On Sun, Jan 28, 2007 at 03:30:05PM -0800, Andrew Morton wrote:
> On Sun, 28 Jan 2007 14:47:56 -0800
> "Paul E. McKenney" <[email protected]> wrote:
>
> > > If we use the process freezer, these bugs all get automatically fixed,
> > > and we get to remove the existing locking, and we don't need to think
> > > about it any more.
> >
> > The idea being to essentially suspend the system to RAM, remove the
> > CPU and then unsuspend it? Seems like quite high overhead -- or am
> > I misunderstanding the proposal?
>
> The process freezer basically wakes up all threads in the machine and makes
> them go to sleep in a specific place, so they're all in a known state.

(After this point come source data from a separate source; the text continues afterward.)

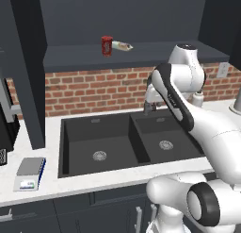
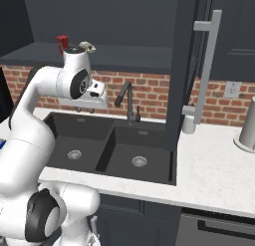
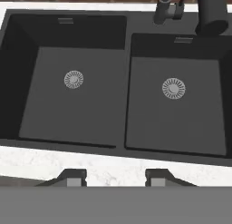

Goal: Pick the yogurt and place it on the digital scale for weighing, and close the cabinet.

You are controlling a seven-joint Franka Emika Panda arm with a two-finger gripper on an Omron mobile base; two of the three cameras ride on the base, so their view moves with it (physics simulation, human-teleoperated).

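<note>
Left base view: the yogurt (image 1: 107,45), a red cylindrical cup, stands upright with its long axis vertical on the open cabinet (image 1: 136,54) shelf, just beside a pale packet (image 1: 122,46). The flat rectangular digital scale (image 1: 30,172) lies on the speckled counter (image 1: 52,182) at near left. The gripper (image 3: 116,177), above the matte double sink (image 3: 81,82), is closed on nothing.

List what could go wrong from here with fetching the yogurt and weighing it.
1. The small red cylindrical yogurt cup stands right beside a pale wrapped packet on the dark cabinet shelf; reaching in may knock the packet off.
2. The small flat white digital scale sits near the counter's front edge, so a careless placement could push it off.
3. The carry likely crosses the black double sink; a slip drops the cup in.
</note>
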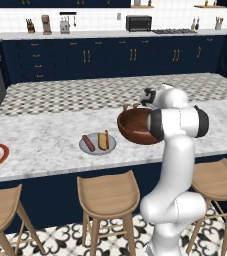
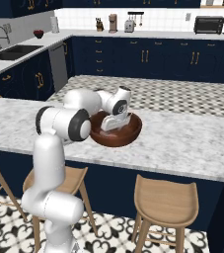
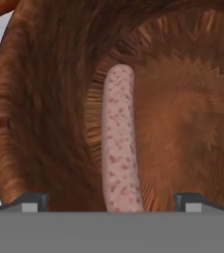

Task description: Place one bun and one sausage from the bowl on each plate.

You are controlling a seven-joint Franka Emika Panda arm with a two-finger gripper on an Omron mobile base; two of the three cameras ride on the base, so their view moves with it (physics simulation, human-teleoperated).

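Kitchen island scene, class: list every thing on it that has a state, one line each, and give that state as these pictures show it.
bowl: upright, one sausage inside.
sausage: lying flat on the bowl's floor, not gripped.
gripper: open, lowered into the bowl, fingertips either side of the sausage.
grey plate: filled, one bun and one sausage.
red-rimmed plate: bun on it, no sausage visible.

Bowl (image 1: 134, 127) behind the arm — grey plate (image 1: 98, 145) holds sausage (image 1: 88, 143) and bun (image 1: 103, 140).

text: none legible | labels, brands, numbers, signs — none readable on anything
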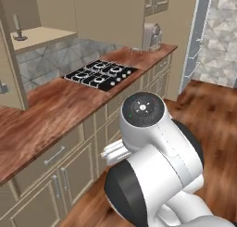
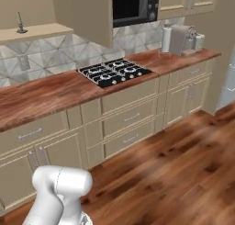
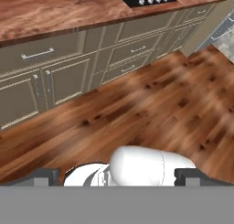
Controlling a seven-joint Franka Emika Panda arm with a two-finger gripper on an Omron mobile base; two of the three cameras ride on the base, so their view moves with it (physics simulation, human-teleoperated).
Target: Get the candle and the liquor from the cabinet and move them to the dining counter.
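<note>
Ahead of the gripper (image 3: 117,177) lies a wide stretch of bare wood floor (image 3: 151,109), ending at the drawer fronts under the countertop (image 3: 59,13) edge. The gripper's dark fingertips stand far apart at the bottom corners of the hand view, open and holding nothing. The candle (image 1: 17,28) stands upright on the open cabinet (image 2: 34,32) shelf, well above and beyond the gripper; its holder is small and hard to make out.

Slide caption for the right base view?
Candle stands on the open cabinet shelf above the wood countertop, left of the stovetop.
</note>
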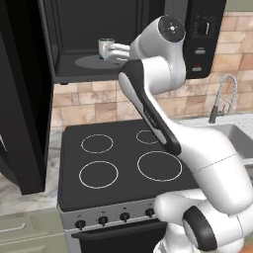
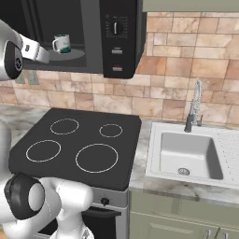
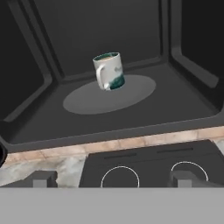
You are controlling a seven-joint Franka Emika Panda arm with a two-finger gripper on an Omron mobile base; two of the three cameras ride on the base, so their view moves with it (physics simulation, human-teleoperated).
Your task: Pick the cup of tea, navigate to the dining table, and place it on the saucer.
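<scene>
ahead, cup of tea (image 3: 109, 71) on microwave turntable (image 3: 87, 101), beyond wide-open, empty claw (image 3: 112, 178)

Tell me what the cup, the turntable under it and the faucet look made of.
Cup: likely glazed ceramic; smooth white body, teal lower band, thick handle.
Turntable: flat matte grey disc; could be glass or plastic, the look leaves it open.
Faucet: probably polished metal; silvery, with a coiled spring neck and darker base.
</scene>
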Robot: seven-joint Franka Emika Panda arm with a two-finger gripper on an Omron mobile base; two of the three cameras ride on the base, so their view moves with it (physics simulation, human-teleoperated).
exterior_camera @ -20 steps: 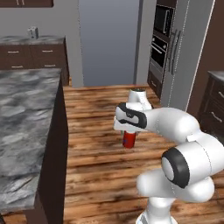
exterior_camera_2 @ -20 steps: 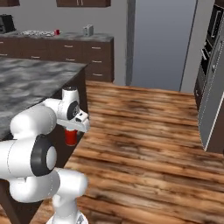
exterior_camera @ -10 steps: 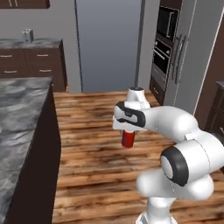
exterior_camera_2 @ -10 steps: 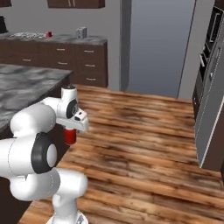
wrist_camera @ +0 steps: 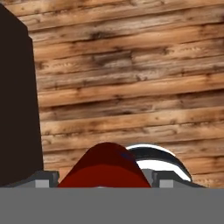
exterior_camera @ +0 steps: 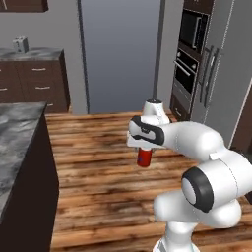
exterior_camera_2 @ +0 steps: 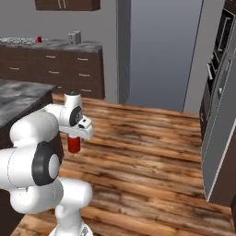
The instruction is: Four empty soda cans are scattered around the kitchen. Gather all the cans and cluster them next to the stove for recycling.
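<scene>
Right base view adds a far-counter soda can (exterior_camera_2: pixel 39 39); fingers (wrist_camera: pixel 105 179) grasp another can (wrist_camera: pixel 105 168)

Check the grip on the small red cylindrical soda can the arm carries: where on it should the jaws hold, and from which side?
On the upper side wall, from above. The small red cylindrical soda can hangs upright under the gripper, so opposite sides of its round wall suit the jaws, which stand one on each side.
</scene>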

> kernel threads are also captured, via their open-coded polling call to
> try_to_freeze().
>
> The machine suspend code uses the process freezer, as does kprobes. The
> freezer isn't tied to suspend or to power management.
>
> The freezer does have potential to be expensive if used frequently and if
> there are many threads. But I don't think anyone has looked at optimising
> it. For example, there are certain places in the kernel where threads
> commonly sleep (eg, select()). We know that this is a safe place to sleep
> wrt (at least) CPU hotplug, so there's not really a need to wake those
> processes up. Perhaps something could be done with that observation...
>
> But first we'd need to demonstrate that we actually have a problem.
Fair enough -- though if it is a goal to remove CPUs from systems with
realtime workloads, I can assure you that we do have a problem.